Abstract

We present a method, FMAPS(q), for calculating the structure factor, S(q), of a protein solution, by extending our fast Fourier transform-based modeling of atomistic protein-protein interactions (FMAP) approach. The interaction energy consists of steric, nonpolar attractive, and electrostatic terms that are additive among all pairs of atoms between two protein molecules. In the present version, we invoke the free-rotation approximation, such that the structure factor is given by the Fourier transform of the protein center-center distribution function gC(R).
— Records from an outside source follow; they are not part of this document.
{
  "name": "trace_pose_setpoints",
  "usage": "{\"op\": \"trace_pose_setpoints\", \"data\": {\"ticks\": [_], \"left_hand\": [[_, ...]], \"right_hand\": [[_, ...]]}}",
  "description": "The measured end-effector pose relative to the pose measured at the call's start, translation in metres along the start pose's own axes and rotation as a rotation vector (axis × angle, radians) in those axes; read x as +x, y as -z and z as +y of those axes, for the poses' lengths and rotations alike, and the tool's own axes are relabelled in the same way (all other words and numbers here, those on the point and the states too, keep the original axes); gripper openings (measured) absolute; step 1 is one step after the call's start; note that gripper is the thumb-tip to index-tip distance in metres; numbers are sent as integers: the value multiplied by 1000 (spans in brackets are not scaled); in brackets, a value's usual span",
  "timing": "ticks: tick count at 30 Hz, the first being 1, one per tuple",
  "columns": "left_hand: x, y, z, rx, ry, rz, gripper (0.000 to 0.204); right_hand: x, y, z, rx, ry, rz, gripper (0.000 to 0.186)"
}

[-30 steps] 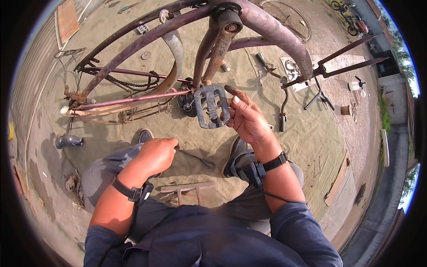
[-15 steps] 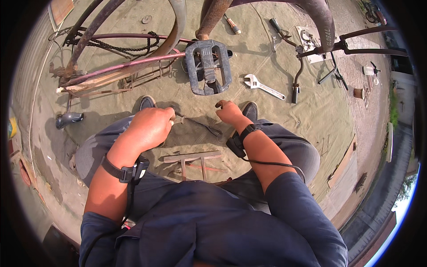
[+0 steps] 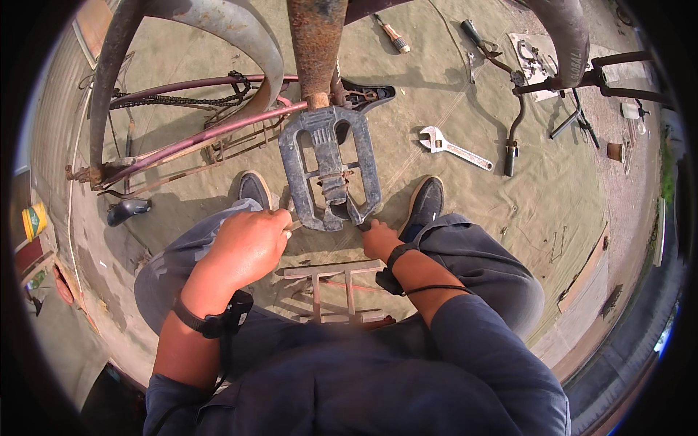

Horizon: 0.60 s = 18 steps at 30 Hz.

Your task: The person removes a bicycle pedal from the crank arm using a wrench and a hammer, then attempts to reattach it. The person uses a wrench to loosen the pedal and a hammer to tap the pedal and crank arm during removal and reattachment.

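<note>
A worn dark plastic bicycle pedal (image 3: 294, 167) sits at the foot of the rusty upright tube (image 3: 315, 51) of a purple bicycle frame, just beyond both hands. My left hand (image 3: 254, 243) is closed on a slim metal tool (image 3: 289, 221) below the pedal's left corner. My right hand (image 3: 380, 241) has its fingers closed round a dark end of what looks like the same tool (image 3: 362, 221), below the pedal's right corner. The tool's middle is mostly hidden by the pedal. An adjustable wrench (image 3: 458, 150) lies on the tarp to the pedal's right.
The green tarp (image 3: 502, 203) holds a screwdriver (image 3: 395, 35), handlebars (image 3: 518, 131), loose parts on a pale sheet (image 3: 536, 65) and a black saddle (image 3: 127, 211). A wooden stand (image 3: 316, 270) lies between my legs. A yellow container (image 3: 35, 220) is at the far left.
My right hand has let go of the pedal, moved down, and now closes on the tool beside my left hand. My view has shifted, bringing the tube and pedal nearer the middle.
</note>
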State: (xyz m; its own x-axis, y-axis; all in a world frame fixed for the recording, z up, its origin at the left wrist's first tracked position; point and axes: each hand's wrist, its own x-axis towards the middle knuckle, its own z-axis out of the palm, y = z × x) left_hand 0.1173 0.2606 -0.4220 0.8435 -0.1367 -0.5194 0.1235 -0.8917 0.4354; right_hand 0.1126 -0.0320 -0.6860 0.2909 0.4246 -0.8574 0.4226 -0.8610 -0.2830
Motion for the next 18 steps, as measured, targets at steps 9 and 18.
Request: {"op": "trace_pose_setpoints", "data": {"ticks": [9,18], "left_hand": [[8,-2,2,-30,3,10,12],[12,5,4,36,-12,-44,15]], "right_hand": [[19,-16,14,177,-3,-31,30],[95,-110,47,36,328,253,33]]}}
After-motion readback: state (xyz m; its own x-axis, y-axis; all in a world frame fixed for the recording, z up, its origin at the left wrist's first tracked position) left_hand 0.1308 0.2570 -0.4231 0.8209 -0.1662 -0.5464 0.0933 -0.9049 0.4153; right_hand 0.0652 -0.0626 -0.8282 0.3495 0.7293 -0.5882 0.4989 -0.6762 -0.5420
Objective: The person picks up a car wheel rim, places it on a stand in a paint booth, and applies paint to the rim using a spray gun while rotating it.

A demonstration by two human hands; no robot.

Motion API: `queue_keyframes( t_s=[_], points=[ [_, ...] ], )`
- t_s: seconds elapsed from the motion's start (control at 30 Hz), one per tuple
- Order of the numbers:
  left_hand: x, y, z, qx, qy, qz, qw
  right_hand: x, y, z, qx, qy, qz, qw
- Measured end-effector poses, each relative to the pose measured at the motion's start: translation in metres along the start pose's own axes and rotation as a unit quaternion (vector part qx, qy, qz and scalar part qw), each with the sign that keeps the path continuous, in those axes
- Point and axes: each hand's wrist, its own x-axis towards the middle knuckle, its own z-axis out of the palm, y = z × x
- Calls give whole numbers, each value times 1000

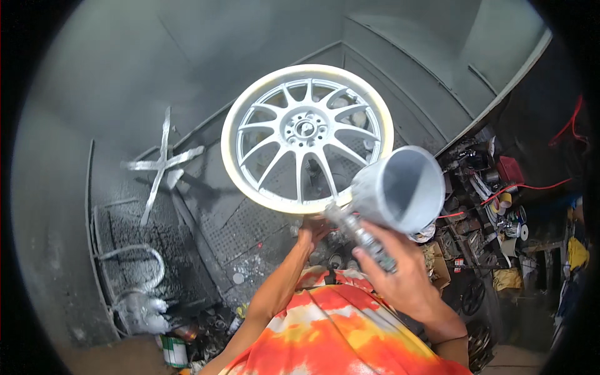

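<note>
One wheel rim (307, 138), silver with a pale cream outer ring, stands upright in the middle of the view, its face turned toward the camera; one spray gun (387, 200) with a wide grey cup on top sits just to its lower right, the cup's open mouth overlapping the rim's edge in the picture. The left hand (311, 230) reaches up to the rim's bottom edge and touches it there; how far its fingers are spread cannot be told, since the rim and gun cover them. The right hand (400, 272) has its fingers curled tight round the spray gun's metal handle. One cross-shaped metal stand (161, 164) leans at the grey booth wall (112, 75) to the left; one paint-spattered can (175, 351) stands on the floor below.
</note>
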Motion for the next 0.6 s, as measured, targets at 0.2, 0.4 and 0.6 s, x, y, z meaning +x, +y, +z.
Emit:
queue_keyframes(
  t_s=[0.2, 0.4, 0.6],
  points=[
    [-15, 14, 18, 29, 71, -24, 997, -4, 7, 30, -34, -82, 17, 996],
    [-29, 22, 27, 63, 39, -28, 997, 28, -10, 47, 96, -67, 65, 991],
    [-50, 34, 37, 94, 15, -14, 995, 49, -32, 34, 86, -80, 207, 971]
  ],
)
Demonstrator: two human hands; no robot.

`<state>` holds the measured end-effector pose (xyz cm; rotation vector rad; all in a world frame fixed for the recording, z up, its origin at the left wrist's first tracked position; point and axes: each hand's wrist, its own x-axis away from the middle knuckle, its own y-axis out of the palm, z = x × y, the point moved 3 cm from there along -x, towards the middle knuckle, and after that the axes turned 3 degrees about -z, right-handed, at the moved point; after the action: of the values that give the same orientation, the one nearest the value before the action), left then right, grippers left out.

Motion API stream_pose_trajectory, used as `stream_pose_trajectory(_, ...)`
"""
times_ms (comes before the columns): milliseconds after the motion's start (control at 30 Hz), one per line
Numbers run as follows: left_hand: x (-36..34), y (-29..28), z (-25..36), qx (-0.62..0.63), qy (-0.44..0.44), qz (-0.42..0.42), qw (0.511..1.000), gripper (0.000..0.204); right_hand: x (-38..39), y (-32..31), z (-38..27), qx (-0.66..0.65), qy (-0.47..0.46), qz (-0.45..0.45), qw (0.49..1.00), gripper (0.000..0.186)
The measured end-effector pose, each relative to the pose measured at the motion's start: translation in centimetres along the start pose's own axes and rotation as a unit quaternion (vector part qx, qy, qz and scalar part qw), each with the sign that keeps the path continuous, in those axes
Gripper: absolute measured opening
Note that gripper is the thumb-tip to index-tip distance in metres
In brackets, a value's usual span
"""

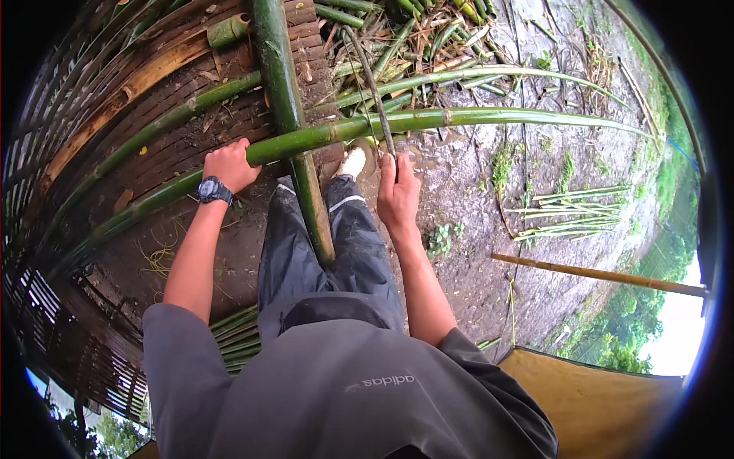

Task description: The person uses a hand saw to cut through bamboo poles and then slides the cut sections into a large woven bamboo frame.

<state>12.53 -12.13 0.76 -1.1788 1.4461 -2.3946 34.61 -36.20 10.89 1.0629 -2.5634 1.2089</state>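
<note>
My left hand (229, 167) grips a long green bamboo pole (332, 132) that runs crosswise, bending toward the rim. The pole lies over a thicker green bamboo (306, 200), which runs lengthwise down between my legs. My right hand (397, 191) holds a slim, dark tool (369, 80), apparently a bow saw with a thin blade, lying across the crosswise pole just right of the thick bamboo. Whether the blade is cutting into the pole I cannot tell. The lower end of the tool is hidden in my fingers.
Slatted wooden planks (307, 55) and more bamboo poles (164, 126) fill the upper left. Cut bamboo pieces (413, 46) are heaped at the top. Thin green stalks (573, 214) lie on muddy ground at right, above a yellow pole (589, 275). A tarp (596, 398) spans the lower right.
</note>
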Motion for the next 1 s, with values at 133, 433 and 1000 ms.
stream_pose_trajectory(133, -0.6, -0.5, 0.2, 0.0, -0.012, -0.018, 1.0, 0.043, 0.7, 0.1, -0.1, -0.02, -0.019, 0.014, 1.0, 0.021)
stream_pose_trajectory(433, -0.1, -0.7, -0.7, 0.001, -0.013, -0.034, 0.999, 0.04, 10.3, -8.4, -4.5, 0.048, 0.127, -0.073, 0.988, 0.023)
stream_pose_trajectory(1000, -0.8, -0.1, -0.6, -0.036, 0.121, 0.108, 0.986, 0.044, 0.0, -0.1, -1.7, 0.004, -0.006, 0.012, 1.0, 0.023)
At low protein concentrations, gC(R) can be approximated as e−βW(R), where W(R) is the potential of mean force along the center-center distance R. We calculate W(R) using FMAPB2, a member of the FMAP class of methods that is specialized for the second virial coefficient [Qin and Zhou, J Phys Chem B 123 (2019) 8203–8215]. For higher protein concentrations, we obtain S(q) by a modified random-phase approximation, which is a perturbation around the steric-only energy function. Without adjusting any parameters, the calculated structure factors for lysozyme and bovine serum albumin at various ionic strengths, temperatures, and protein concentrations are all in reasonable agreement with those measured by small-angle X-ray or neutron scattering. This initial success motivates further developments, including removing approximations and parameterizing the interaction energy function.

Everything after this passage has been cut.